## ACTIVITY
This exercise asks for every line of the material that contains the word "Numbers".

··· INFORMATION GIVEN ···

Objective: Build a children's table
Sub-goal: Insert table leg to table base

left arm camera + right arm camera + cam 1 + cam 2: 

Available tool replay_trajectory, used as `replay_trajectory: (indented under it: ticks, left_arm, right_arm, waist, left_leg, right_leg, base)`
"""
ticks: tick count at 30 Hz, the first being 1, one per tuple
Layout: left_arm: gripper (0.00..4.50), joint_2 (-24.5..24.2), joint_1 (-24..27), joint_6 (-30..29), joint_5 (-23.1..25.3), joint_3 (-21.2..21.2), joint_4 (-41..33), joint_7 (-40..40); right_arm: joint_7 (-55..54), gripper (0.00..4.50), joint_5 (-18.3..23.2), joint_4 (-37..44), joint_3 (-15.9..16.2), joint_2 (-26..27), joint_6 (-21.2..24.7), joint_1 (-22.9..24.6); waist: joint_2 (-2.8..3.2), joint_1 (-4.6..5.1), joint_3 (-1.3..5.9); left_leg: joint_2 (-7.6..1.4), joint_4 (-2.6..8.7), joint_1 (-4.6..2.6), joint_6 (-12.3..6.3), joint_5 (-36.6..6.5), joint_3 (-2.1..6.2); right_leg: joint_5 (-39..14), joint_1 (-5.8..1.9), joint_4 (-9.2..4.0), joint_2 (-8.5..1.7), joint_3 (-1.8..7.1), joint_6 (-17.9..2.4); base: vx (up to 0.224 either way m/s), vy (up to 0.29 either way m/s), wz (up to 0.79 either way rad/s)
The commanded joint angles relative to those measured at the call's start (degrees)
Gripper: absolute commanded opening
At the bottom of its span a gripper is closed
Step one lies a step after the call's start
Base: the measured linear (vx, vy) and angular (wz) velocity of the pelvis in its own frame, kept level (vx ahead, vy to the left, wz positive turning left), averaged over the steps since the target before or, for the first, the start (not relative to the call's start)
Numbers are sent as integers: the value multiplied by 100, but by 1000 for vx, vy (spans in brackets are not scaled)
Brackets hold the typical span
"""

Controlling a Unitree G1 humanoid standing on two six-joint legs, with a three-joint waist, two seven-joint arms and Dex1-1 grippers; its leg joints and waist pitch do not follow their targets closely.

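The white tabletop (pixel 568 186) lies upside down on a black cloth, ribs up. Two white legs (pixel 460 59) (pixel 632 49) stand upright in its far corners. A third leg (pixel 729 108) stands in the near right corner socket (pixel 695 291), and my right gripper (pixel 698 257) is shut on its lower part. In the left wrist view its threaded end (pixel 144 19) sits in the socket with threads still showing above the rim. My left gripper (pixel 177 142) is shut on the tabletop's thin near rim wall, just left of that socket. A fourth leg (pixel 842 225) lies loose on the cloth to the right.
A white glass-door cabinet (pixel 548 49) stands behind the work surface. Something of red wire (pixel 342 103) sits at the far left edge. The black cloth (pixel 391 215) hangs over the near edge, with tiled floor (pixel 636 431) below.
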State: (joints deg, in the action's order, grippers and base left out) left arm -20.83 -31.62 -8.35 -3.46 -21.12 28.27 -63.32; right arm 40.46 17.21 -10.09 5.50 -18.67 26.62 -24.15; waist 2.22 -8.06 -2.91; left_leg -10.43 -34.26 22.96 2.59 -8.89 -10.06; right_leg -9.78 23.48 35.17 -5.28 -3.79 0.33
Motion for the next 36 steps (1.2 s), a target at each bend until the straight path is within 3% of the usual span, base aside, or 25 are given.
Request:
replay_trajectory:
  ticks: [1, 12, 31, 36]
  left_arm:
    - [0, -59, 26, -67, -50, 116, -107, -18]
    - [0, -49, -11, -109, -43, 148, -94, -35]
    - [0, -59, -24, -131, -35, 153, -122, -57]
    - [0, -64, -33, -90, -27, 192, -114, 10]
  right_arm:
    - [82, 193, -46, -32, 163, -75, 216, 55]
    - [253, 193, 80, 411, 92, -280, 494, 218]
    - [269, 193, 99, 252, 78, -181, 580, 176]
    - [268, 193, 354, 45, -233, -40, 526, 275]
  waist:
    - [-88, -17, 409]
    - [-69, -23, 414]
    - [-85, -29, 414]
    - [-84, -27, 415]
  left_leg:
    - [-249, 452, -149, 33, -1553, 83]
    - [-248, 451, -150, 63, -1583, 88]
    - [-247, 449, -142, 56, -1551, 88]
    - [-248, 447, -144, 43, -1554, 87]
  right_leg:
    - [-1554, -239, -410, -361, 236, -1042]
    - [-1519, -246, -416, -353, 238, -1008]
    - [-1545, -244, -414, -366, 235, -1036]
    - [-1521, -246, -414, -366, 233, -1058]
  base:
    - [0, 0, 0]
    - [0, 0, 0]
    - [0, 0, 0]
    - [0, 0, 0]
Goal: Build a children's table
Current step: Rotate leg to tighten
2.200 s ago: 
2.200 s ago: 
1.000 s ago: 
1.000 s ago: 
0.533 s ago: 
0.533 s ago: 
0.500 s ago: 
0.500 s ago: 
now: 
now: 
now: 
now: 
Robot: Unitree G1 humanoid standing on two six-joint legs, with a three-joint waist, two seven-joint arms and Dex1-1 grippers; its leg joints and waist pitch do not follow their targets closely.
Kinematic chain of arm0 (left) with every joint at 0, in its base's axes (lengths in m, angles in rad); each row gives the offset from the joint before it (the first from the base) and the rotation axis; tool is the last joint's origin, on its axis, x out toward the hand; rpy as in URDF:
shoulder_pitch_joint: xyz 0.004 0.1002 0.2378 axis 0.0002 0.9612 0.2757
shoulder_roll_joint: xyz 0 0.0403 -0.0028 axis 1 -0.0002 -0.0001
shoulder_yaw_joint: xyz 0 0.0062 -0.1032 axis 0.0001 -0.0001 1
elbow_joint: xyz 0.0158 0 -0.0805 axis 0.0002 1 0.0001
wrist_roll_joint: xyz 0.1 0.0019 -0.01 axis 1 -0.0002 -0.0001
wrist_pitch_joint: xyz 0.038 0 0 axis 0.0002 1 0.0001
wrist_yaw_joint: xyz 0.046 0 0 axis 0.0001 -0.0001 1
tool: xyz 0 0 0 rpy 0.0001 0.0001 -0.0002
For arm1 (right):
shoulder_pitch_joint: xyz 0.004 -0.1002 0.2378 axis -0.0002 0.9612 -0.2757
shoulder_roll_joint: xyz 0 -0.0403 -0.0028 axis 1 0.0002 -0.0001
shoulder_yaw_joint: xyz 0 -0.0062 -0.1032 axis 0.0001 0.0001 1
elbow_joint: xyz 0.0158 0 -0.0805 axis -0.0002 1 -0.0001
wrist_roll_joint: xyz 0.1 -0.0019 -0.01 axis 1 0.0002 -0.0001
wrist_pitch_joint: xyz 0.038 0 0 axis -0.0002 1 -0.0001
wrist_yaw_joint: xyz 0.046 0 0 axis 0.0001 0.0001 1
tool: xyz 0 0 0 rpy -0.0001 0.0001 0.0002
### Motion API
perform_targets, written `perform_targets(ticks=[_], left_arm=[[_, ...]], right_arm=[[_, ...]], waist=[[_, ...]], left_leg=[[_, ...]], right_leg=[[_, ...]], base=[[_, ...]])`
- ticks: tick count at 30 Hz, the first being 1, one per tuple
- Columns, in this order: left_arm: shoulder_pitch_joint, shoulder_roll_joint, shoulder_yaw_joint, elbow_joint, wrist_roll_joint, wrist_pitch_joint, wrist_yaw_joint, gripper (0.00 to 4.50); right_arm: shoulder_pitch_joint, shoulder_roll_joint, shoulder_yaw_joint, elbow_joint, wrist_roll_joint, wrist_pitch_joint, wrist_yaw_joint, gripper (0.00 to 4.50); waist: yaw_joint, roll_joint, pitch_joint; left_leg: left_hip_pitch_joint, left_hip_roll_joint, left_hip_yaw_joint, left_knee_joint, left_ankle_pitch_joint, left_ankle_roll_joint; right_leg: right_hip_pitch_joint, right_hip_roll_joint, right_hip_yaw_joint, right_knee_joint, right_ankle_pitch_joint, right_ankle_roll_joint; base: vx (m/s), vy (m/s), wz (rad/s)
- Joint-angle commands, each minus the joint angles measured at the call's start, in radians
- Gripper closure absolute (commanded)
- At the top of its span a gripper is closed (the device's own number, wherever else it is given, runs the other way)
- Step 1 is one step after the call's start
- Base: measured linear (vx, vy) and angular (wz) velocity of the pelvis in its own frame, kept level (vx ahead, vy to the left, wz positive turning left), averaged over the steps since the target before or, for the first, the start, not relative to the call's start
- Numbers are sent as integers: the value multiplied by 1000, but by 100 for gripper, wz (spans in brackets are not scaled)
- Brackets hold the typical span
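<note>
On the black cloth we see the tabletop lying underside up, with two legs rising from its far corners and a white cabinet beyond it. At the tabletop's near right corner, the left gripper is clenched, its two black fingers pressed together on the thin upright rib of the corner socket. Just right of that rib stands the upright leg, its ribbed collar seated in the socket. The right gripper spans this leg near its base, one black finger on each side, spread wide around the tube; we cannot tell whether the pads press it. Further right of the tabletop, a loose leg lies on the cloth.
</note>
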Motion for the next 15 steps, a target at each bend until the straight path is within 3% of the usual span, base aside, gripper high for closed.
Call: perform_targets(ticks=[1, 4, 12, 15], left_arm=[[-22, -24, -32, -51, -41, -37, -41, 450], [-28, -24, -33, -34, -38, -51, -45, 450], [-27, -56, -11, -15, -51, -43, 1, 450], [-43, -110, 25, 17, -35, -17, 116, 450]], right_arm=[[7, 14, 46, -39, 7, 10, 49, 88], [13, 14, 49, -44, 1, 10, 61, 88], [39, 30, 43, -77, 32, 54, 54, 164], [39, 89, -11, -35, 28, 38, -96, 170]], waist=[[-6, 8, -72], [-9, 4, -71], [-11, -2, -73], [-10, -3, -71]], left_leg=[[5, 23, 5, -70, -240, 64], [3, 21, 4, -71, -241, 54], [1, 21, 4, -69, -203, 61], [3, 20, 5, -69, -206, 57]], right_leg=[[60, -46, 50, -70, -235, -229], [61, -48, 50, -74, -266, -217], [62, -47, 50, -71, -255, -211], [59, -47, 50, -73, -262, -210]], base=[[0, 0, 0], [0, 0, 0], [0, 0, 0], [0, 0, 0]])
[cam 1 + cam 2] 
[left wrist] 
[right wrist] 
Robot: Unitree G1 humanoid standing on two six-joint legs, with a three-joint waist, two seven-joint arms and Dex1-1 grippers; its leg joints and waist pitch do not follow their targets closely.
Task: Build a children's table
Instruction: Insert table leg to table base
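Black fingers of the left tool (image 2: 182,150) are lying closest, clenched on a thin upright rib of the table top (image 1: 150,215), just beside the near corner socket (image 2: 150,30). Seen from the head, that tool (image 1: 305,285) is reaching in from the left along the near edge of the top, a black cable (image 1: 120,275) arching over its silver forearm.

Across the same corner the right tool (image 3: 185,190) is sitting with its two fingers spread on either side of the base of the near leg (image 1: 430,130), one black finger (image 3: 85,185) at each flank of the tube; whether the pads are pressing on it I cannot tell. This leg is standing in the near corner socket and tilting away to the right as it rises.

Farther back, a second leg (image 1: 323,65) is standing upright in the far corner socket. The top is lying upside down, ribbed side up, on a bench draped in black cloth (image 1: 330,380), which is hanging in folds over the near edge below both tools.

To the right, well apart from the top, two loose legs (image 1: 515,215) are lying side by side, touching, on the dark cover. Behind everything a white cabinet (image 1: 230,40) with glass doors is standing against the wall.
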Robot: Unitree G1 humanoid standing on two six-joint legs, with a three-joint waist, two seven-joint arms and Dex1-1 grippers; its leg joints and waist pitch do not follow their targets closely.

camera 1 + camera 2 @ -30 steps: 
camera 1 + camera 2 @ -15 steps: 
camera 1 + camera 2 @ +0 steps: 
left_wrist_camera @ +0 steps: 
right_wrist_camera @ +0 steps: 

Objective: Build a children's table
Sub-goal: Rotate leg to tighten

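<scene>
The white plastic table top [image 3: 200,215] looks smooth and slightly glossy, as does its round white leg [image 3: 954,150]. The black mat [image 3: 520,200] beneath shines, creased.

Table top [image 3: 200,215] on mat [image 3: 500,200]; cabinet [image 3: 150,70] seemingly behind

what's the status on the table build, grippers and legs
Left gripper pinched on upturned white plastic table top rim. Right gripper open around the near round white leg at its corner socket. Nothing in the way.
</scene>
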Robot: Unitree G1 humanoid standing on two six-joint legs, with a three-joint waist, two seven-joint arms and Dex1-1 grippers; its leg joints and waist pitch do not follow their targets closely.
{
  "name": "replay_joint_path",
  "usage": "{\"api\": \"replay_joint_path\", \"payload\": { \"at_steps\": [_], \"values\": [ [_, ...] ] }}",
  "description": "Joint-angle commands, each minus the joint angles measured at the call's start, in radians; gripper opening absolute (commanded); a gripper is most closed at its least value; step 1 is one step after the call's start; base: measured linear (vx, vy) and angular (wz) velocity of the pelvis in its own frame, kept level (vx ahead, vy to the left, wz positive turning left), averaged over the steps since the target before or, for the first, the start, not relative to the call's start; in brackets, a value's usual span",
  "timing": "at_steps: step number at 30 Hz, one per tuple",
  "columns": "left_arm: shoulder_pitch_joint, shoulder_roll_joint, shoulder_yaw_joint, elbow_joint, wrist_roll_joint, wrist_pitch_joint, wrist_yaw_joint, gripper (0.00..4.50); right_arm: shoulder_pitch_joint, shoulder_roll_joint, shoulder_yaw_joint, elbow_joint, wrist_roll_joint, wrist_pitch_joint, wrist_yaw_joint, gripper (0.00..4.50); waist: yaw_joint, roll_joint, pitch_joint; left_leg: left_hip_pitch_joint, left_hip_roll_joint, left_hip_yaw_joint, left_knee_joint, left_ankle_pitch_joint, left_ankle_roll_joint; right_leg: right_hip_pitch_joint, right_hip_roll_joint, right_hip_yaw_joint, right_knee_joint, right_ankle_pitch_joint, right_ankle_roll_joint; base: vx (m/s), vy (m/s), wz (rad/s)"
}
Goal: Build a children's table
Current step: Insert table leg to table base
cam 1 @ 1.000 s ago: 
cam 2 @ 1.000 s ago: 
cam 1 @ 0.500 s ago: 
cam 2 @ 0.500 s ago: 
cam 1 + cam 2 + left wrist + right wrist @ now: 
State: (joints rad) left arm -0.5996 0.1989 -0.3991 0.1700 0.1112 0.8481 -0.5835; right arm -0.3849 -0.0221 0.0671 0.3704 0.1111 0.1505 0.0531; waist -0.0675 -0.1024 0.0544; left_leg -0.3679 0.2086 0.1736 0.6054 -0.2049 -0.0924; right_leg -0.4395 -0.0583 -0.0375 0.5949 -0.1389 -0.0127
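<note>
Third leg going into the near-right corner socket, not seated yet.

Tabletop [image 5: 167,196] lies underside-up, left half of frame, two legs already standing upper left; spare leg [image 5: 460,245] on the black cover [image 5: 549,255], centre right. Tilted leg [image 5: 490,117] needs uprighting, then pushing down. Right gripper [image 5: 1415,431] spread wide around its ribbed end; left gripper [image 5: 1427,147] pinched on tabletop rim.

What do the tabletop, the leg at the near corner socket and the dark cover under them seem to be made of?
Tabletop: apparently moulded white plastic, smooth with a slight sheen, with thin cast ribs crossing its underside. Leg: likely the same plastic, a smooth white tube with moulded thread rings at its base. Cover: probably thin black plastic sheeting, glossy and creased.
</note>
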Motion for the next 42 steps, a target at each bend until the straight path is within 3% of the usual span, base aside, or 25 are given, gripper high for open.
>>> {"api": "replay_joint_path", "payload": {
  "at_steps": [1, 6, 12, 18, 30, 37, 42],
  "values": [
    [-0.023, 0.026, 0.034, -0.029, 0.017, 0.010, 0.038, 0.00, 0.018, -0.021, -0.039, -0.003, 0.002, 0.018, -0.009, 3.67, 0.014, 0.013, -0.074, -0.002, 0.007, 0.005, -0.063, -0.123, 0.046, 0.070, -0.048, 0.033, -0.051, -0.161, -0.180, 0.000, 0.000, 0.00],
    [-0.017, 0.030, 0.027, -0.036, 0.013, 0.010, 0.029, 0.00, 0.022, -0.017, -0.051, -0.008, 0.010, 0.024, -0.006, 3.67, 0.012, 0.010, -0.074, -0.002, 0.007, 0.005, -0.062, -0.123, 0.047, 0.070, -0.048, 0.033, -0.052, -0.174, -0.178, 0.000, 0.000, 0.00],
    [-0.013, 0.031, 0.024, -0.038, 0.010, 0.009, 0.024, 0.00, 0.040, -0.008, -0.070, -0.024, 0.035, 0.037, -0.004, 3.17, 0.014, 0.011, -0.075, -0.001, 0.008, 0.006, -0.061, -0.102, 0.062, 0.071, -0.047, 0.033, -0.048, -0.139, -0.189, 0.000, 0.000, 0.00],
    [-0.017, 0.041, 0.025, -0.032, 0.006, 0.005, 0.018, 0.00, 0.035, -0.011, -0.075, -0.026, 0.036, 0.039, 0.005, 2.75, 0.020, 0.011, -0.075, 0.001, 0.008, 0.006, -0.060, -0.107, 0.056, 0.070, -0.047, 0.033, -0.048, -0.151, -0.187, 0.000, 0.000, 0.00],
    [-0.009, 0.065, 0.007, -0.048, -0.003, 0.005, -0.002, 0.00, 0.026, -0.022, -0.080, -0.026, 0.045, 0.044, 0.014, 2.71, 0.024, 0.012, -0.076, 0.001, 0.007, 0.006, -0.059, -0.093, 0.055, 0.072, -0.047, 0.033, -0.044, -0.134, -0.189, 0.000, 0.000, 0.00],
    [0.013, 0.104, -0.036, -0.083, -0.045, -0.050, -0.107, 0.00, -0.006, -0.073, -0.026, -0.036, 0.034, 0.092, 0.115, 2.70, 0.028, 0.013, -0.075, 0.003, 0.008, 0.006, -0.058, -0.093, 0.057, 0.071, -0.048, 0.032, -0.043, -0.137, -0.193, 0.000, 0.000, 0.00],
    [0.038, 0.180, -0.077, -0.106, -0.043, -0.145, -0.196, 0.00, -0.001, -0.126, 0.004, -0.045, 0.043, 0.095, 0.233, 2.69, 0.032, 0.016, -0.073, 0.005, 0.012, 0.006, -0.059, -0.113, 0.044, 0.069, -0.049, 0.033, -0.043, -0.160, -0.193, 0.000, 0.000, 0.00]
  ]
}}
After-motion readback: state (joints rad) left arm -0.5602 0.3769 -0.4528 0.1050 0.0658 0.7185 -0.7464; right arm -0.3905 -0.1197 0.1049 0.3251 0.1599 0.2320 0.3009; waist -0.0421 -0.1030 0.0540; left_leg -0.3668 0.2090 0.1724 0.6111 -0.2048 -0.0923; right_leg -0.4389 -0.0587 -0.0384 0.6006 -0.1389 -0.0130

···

## THE ANSWER
Numbers are sent as integers: the value multiplied by 100, but by 1000 for vx, vy (spans in brackets are not scaled)
- Numbers are sent as integers: the value multiplied by 1000, but by 100 for gripper, wz (spans in brackets are not scaled)

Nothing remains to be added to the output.